4. Compare loan offers carefully
Once you have loan offers, you should, at a minimum, compare the loans based on the APR, which shows the total amount of interest and fees you will pay on the loan; the repayment schedule, which includes the loan term length and payment frequency; and any loan restrictions, which may include what the loan can be used for. If you don’t need funds quickly, it’s also best to shop around at different banks, credit unions and alternative lenders before committing. Make sure to read the loan contract carefully before signing or have your lawyer or legal advisor review it.
Summary: Our top picks
|Lower credit scores||Kabbage|
on Kabbage's secure website
|Good credit scores||National Funding|
on LendingTree's secure website
|Excellent credit scores||Banks||Learn More|
on LendingTree's secure website
|Commercial real estate loans||Smartbiz|
on SmartBiz's secure website
|Hybrid line of credit||PNC Bank|
on PNC Bank's secure website
In our review of government, bank and online small business loans, we considered the following criteria:
- Competitive interest rates: When it comes to business financing, getting a good interest rate on a loan is crucial, and it pays to shop around. We looked for lenders that offered reasonable interest rates based on the credit profile of borrowers. In general, borrowers with poor credit won't qualify for the same APRs as borrowers with healthy credit, but they still shouldn't be paying exorbitant interest on a loan.
- Wide range of amounts and terms: Did the lenders offer a wide range of loan amounts and terms? Businesses need to borrow varying amounts depending on the planned use of funds, and some businesses may prefer shorter maturities to longer ones when it comes to paying back the loan.
- Few restrictions on loan use: With the exception of commercial real estate loans, we looked for loans that businesses could use for a variety of purposes: equipment or machinery purchases, working capital, inventory, etc.

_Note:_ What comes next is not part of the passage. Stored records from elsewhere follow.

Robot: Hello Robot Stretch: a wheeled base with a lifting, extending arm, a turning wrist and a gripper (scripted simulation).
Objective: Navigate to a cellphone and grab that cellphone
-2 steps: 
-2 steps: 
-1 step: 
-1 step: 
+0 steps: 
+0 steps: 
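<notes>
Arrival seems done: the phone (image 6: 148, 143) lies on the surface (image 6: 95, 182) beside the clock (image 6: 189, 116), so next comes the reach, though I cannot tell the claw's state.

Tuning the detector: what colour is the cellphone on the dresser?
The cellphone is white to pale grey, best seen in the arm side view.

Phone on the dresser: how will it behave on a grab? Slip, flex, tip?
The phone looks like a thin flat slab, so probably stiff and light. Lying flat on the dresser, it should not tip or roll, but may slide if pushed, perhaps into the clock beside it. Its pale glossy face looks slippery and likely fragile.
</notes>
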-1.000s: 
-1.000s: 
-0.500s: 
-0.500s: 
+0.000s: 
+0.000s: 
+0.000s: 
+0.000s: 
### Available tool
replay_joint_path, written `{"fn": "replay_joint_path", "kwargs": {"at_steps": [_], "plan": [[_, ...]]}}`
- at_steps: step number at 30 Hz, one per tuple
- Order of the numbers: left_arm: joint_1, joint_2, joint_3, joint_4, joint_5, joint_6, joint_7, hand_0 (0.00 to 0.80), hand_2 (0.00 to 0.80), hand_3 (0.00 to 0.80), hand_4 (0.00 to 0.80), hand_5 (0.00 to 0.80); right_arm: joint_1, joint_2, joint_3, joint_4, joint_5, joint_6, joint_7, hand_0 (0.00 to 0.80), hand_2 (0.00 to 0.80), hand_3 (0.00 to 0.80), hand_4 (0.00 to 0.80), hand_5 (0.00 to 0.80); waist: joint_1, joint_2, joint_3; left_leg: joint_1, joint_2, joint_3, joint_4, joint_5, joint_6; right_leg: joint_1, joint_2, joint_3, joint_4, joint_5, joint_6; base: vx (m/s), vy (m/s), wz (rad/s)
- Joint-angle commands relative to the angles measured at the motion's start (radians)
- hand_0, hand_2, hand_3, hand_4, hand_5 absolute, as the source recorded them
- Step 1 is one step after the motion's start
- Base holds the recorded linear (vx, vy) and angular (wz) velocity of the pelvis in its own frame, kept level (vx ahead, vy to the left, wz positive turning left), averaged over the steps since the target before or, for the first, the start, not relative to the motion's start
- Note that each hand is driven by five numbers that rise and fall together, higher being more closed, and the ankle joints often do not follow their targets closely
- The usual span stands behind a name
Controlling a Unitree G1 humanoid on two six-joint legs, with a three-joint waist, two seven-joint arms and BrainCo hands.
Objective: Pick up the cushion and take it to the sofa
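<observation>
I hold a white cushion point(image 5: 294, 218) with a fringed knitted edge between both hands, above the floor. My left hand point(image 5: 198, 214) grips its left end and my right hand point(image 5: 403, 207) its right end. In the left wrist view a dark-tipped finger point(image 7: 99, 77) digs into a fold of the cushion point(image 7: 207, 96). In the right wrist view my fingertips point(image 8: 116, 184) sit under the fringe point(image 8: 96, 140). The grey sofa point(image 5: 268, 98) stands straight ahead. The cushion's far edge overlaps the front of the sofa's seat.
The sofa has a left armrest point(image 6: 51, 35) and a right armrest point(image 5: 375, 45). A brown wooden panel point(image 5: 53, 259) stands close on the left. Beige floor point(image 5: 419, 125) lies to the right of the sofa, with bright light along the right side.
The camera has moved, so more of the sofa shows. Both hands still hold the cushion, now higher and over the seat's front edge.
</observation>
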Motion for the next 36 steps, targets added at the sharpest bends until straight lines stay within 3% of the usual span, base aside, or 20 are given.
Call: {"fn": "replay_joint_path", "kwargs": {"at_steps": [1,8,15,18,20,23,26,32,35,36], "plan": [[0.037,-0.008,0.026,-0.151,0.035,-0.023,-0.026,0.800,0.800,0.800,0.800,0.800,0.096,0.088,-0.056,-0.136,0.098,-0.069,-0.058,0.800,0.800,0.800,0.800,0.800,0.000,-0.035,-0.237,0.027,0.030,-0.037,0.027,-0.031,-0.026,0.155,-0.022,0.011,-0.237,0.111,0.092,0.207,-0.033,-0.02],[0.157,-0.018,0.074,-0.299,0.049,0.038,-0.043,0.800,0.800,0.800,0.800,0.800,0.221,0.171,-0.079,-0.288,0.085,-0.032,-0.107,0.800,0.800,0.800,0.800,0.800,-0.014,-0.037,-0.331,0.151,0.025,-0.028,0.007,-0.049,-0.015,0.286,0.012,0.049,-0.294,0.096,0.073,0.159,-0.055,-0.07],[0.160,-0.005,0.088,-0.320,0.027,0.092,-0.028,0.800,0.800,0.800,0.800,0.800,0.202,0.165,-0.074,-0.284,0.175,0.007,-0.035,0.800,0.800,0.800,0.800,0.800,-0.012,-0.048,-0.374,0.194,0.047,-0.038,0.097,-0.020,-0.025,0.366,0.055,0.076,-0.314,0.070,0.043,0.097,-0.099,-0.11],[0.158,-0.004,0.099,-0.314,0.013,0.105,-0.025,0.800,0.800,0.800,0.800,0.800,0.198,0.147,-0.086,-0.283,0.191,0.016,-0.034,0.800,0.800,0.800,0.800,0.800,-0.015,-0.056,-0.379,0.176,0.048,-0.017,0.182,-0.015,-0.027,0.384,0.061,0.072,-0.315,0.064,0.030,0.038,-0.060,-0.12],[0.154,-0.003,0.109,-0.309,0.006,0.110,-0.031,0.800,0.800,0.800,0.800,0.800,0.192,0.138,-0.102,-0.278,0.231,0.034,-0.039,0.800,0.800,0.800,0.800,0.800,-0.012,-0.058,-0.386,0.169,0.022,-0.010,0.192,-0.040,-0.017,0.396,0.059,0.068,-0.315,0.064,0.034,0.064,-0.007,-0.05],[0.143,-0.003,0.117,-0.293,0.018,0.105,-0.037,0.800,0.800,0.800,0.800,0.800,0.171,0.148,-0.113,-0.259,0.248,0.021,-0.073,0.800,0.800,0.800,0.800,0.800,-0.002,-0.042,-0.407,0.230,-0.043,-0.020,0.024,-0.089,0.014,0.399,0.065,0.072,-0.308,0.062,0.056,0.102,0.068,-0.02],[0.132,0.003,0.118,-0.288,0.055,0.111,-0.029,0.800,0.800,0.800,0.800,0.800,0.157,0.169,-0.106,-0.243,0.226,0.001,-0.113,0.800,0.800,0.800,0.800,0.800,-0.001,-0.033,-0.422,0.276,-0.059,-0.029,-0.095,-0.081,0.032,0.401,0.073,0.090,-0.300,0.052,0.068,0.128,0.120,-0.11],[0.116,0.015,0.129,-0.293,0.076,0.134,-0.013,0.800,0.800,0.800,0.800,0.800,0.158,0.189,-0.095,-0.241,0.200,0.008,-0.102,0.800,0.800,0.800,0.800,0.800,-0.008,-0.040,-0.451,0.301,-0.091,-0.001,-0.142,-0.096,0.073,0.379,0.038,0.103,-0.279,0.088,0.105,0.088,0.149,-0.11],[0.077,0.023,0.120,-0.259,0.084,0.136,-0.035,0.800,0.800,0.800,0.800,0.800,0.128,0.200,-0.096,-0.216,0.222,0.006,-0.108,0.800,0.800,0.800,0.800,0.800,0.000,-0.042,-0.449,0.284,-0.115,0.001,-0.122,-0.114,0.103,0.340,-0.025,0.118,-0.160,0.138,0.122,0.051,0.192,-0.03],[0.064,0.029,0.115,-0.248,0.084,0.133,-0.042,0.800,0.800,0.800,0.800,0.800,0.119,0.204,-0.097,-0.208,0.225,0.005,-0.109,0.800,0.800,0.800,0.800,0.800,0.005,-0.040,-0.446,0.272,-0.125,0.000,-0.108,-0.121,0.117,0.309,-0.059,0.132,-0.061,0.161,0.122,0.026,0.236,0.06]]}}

Being able to use funds flexibly makes a loan a more attractive option for many business owners.
- Clear eligibility requirements: Did a lender include clear eligibility criteria for its loans? Before you even apply for a loan, you should know whether you meet a lender's basic eligibility criteria. Otherwise, it's a waste of your time. We looked for lenders that offered specifics on the types of businesses and owners they look for.
- Lender credibility: With the advent of online lending, it's now easier than ever for a business owner to get a loan from a less-than-reputable source — and that's a problem. We looked for lenders that had positive customer reviews or Better Business Bureau (BBB) ratings and had been in business for at least several years.
- Funding time: We looked for lenders that either offered quick funding or were transparent about the time to receive money. Many lenders now understand the importance of getting funds to businesses quickly, so we favored lenders that offered fast approval and funding, where possible.
- Application process: We consider the convenience and ease of a lender's application process in tandem with the borrower's needs. For instance, we prioritized speed and ease when evaluating loans for borrowers who need funds quickly. In contrast, speed and ease were less important for borrowers looking for a conventional commercial real estate loan.